Top of RECORDS PROVIDED
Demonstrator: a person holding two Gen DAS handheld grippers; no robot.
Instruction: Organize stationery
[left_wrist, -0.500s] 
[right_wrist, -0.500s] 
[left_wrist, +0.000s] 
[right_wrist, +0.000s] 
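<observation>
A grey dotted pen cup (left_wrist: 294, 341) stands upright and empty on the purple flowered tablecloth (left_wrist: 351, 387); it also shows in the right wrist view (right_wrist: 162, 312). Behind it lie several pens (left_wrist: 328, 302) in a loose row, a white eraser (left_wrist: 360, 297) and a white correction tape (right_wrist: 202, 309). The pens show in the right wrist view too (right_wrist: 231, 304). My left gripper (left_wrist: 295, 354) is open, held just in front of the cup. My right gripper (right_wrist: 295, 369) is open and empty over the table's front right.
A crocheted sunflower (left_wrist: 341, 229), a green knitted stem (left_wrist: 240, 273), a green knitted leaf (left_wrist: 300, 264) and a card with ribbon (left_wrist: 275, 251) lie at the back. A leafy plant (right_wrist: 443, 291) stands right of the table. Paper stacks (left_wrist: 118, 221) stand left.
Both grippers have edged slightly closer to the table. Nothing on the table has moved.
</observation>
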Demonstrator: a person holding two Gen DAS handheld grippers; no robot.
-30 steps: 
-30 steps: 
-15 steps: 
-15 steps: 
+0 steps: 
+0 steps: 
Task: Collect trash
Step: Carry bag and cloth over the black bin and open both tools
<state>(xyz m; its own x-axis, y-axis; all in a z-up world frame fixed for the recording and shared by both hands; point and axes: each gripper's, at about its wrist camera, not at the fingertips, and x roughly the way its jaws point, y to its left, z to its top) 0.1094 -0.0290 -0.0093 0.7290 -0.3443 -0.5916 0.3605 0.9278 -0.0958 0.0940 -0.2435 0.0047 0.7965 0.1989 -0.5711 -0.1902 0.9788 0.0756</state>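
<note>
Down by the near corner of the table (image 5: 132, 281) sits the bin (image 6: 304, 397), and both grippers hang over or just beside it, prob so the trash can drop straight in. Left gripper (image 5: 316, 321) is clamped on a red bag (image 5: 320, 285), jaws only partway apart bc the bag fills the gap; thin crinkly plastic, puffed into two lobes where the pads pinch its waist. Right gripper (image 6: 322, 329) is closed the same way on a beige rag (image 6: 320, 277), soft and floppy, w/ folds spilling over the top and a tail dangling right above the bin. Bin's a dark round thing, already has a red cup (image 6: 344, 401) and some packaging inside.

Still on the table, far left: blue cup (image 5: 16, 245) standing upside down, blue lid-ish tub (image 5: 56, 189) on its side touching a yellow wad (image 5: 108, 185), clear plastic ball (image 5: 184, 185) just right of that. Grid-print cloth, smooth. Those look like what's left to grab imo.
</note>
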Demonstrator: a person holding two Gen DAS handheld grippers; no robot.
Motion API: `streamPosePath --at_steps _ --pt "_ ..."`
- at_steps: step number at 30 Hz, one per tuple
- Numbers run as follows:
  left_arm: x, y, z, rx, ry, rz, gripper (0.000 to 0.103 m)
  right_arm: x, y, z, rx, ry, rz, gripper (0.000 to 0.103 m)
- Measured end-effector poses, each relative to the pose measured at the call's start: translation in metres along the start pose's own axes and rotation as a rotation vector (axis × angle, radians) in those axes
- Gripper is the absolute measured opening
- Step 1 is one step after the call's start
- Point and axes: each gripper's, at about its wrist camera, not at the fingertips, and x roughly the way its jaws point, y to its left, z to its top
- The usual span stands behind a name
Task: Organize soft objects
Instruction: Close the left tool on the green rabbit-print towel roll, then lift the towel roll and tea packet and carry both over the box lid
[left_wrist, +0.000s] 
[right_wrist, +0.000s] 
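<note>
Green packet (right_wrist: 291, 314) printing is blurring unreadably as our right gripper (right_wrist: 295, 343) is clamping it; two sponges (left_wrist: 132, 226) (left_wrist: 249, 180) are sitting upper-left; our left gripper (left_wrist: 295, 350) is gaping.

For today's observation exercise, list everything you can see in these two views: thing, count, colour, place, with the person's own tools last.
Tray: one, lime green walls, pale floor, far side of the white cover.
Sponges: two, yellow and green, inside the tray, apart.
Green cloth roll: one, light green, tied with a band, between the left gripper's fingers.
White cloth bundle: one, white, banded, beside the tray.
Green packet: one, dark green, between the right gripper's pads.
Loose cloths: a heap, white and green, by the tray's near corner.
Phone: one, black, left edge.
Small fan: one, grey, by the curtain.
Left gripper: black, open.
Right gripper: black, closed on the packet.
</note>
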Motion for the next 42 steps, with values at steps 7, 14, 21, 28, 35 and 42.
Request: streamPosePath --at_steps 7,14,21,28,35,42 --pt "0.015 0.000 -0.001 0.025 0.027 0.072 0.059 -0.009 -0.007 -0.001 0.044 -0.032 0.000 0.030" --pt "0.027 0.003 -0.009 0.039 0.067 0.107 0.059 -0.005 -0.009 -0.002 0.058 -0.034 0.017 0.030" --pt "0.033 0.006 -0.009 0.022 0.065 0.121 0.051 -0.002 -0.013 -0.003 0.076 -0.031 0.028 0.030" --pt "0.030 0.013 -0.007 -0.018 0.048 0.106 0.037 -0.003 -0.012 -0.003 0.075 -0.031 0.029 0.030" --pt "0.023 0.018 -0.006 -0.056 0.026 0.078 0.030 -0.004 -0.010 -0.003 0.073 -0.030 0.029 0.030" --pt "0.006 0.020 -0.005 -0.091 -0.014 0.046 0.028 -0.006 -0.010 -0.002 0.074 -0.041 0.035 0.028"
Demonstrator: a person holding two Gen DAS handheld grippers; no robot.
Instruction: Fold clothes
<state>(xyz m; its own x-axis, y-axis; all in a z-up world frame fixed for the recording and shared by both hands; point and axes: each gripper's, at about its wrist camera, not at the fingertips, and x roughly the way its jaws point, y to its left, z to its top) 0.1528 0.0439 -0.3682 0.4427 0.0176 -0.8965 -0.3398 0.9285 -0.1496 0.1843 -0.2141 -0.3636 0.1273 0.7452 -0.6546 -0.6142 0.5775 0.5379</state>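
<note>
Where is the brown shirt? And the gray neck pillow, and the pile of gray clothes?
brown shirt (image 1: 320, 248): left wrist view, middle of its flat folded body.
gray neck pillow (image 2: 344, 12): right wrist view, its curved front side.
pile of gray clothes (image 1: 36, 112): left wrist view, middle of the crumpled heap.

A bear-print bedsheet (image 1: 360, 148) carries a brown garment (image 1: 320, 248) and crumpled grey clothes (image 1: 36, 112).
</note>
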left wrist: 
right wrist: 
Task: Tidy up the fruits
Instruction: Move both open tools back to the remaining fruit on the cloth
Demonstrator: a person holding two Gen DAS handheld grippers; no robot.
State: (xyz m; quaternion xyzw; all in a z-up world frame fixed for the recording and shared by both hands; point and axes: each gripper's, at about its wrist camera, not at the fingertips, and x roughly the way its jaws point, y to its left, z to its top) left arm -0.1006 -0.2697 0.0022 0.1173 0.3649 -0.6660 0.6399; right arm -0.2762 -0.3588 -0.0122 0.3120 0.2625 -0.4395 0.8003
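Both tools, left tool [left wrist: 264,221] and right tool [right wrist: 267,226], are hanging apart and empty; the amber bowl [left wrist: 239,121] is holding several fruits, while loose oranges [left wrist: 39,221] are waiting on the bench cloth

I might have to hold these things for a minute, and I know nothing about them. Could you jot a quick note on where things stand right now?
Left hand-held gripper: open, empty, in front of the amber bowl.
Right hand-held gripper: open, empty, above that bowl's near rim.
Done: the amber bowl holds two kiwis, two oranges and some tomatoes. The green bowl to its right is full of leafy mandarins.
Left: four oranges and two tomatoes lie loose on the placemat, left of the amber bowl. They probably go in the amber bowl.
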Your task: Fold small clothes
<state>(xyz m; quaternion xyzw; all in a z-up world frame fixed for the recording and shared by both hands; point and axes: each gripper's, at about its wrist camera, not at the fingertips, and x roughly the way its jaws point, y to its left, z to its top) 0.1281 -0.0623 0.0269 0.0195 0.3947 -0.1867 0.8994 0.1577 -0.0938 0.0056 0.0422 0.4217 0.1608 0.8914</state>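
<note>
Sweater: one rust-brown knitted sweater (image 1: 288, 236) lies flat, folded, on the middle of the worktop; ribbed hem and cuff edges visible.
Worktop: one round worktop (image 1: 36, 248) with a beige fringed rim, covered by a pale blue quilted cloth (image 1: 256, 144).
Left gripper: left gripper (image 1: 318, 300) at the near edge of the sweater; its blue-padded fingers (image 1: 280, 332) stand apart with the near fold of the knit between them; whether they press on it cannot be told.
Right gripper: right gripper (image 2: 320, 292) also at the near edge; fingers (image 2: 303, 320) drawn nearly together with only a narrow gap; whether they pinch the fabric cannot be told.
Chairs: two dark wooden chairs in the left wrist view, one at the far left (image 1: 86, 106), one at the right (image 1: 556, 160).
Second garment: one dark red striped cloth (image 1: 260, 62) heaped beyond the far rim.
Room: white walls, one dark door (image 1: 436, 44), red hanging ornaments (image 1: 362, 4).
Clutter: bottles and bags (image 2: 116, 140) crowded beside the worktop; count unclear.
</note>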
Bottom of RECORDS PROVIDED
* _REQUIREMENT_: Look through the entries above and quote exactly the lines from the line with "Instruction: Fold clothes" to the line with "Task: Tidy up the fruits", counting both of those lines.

* _SOLVED PROBLEM_:
Instruction: Fold clothes
<state>(xyz m; its own x-axis, y-axis; all in a z-up world frame fixed for the recording and shared by both hands; point and axes: each gripper's, at about its wrist camera, not at the fingertips, and x roughly the way its jaws point, y to its left, z to its top) 0.1528 0.0439 -0.3682 0.4427 0.0176 -0.8965 -0.3398 0.9285 -0.1496 0.1843 -0.2141 -0.3636 0.1273 0.7452 -0.6546 -0.6142 0.5775 0.5379</state>
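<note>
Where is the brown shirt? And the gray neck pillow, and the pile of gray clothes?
brown shirt (image 1: 320, 248): left wrist view, middle of its flat folded body.
gray neck pillow (image 2: 344, 12): right wrist view, its curved front side.
pile of gray clothes (image 1: 36, 112): left wrist view, middle of the crumpled heap.

A bear-print bedsheet (image 1: 360, 148) carries a brown garment (image 1: 320, 248) and crumpled grey clothes (image 1: 36, 112).
</note>
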left wrist: 
right wrist: 
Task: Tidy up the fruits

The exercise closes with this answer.